-- Requirement --
Keeping every character in place, output all the data.

-- The data --
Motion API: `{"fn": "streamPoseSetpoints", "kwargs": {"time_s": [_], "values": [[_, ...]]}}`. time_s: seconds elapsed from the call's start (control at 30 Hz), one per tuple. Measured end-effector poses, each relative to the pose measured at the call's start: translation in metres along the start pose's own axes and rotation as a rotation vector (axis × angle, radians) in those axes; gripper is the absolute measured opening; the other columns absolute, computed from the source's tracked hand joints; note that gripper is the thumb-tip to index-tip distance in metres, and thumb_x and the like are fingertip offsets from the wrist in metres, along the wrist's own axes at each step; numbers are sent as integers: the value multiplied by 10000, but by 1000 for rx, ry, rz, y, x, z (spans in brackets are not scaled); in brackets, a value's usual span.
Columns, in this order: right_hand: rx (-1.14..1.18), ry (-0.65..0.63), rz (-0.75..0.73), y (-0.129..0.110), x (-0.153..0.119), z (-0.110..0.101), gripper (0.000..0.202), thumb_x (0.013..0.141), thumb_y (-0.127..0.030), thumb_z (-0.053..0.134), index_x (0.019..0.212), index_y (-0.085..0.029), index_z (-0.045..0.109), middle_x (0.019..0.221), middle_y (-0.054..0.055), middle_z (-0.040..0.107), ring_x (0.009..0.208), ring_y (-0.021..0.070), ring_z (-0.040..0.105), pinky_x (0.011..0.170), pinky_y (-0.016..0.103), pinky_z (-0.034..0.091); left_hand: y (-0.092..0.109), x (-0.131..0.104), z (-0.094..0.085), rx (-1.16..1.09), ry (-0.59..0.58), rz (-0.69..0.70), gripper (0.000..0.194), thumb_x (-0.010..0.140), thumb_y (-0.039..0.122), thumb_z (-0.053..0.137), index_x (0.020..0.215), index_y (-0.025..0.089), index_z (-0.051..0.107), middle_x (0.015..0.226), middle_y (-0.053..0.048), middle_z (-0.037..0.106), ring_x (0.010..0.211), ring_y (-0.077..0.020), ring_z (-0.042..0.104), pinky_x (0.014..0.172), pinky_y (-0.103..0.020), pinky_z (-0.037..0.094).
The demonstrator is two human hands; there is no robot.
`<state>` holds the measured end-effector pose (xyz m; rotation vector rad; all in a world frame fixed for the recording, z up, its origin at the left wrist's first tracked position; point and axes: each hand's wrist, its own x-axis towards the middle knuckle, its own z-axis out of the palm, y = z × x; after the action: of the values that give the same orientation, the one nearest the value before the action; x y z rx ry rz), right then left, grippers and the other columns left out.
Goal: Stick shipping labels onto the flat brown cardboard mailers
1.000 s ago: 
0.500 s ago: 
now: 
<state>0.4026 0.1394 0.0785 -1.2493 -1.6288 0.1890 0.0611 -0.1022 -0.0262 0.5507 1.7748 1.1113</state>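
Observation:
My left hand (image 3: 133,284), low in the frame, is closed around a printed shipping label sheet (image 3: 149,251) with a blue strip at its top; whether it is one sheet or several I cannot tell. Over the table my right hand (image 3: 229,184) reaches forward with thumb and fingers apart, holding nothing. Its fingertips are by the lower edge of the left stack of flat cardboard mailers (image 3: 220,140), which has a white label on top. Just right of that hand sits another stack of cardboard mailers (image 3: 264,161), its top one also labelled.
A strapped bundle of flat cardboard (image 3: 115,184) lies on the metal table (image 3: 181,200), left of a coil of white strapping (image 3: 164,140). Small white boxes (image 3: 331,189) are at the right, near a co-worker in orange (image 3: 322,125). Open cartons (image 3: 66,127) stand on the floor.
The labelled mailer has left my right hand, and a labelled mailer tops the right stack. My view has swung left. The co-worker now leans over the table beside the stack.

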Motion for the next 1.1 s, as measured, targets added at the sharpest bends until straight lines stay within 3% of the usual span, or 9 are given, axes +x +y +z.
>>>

-- Result --
Motion API: `{"fn": "streamPoseSetpoints", "kwargs": {"time_s": [_], "values": [[_, ...]]}}`. time_s: seconds elapsed from the call's start (control at 30 Hz), one per tuple. Measured end-effector poses, each relative to the pose measured at the call's start: translation in metres along the start pose's own axes and rotation as a rotation vector (axis × angle, radians) in those axes; gripper is the absolute measured opening; the other columns absolute, computed from the source's tracked hand joints; note that gripper is the thumb-tip to index-tip distance in metres, and thumb_x and the like are fingertip offsets from the wrist in metres, along the wrist's own axes at each step; numbers are sent as integers: the value multiplied by 10000, but by 1000 for rx, ry, rz, y, x, z (spans in brackets are not scaled); in brackets, a value's usual span.
Columns, in this order: right_hand: rx (-1.14..1.18), ry (-0.65..0.63), rz (-0.75..0.73), y (-0.129..0.110), x (-0.153..0.119), z (-0.110..0.101), gripper (0.000..0.202), thumb_x (0.013..0.141), thumb_y (-0.127..0.030), thumb_z (-0.053..0.134), index_x (0.019..0.212), index_y (-0.085..0.029), index_z (-0.045..0.109), middle_x (0.019..0.221), middle_y (-0.054..0.055), middle_z (-0.040..0.107), ring_x (0.009..0.208), ring_y (-0.021..0.070), ring_z (-0.040..0.105), pinky_x (0.011..0.170), pinky_y (-0.016..0.103), pinky_z (-0.034..0.091); left_hand: y (-0.092..0.109), x (-0.131..0.104), z (-0.094..0.085), rx (-1.16..1.09), ry (-0.59..0.58), rz (-0.69..0.70), gripper (0.000..0.194), thumb_x (-0.010..0.140), thumb_y (-0.039..0.122), thumb_z (-0.053..0.137), index_x (0.020..0.215), index_y (-0.025..0.089), index_z (-0.051..0.107), middle_x (0.015..0.226), middle_y (-0.053..0.048), middle_z (-0.037..0.106), ring_x (0.010..0.211), ring_y (-0.077..0.020), ring_z (-0.042..0.104), pinky_x (0.014..0.172), pinky_y (-0.103..0.020), pinky_z (-0.037..0.094).
The demonstrator is two human hands; there is no robot.
`<state>` holds the measured end-effector pose (xyz m; rotation vector rad; all in a world frame fixed for the recording, z up, its origin at the left wrist's first tracked position; point and axes: each hand's wrist, its own x-axis towards the middle knuckle, its own z-axis out of the palm, y = z × x; after the action: of the values that give the same orientation, the one nearest the value before the action; x y z rx ry rz), right then left, grippers and the other columns left out.
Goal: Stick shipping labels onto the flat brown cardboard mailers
1.000 s ago: 
0.500 s ago: 
now: 
<state>0.4026 0.1394 0.0785 -1.2493 -1.6288 0.1890 0.0611 -0.1022 -0.0262 0.5507 1.7748 1.1113</state>
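Observation:
My left hand (image 3: 133,284), low in the frame, is closed around a printed shipping label sheet (image 3: 149,251) with a blue strip at its top; whether it is one sheet or several I cannot tell. Over the table my right hand (image 3: 229,184) reaches forward with thumb and fingers apart, holding nothing. Its fingertips are by the lower edge of the left stack of flat cardboard mailers (image 3: 220,140), which has a white label on top. Just right of that hand sits another stack of cardboard mailers (image 3: 264,161), its top one also labelled.
A strapped bundle of flat cardboard (image 3: 115,184) lies on the metal table (image 3: 181,200), left of a coil of white strapping (image 3: 164,140). Small white boxes (image 3: 331,189) are at the right, near a co-worker in orange (image 3: 322,125). Open cartons (image 3: 66,127) stand on the floor.
The labelled mailer has left my right hand, and a labelled mailer tops the right stack. My view has swung left. The co-worker now leans over the table beside the stack.
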
Motion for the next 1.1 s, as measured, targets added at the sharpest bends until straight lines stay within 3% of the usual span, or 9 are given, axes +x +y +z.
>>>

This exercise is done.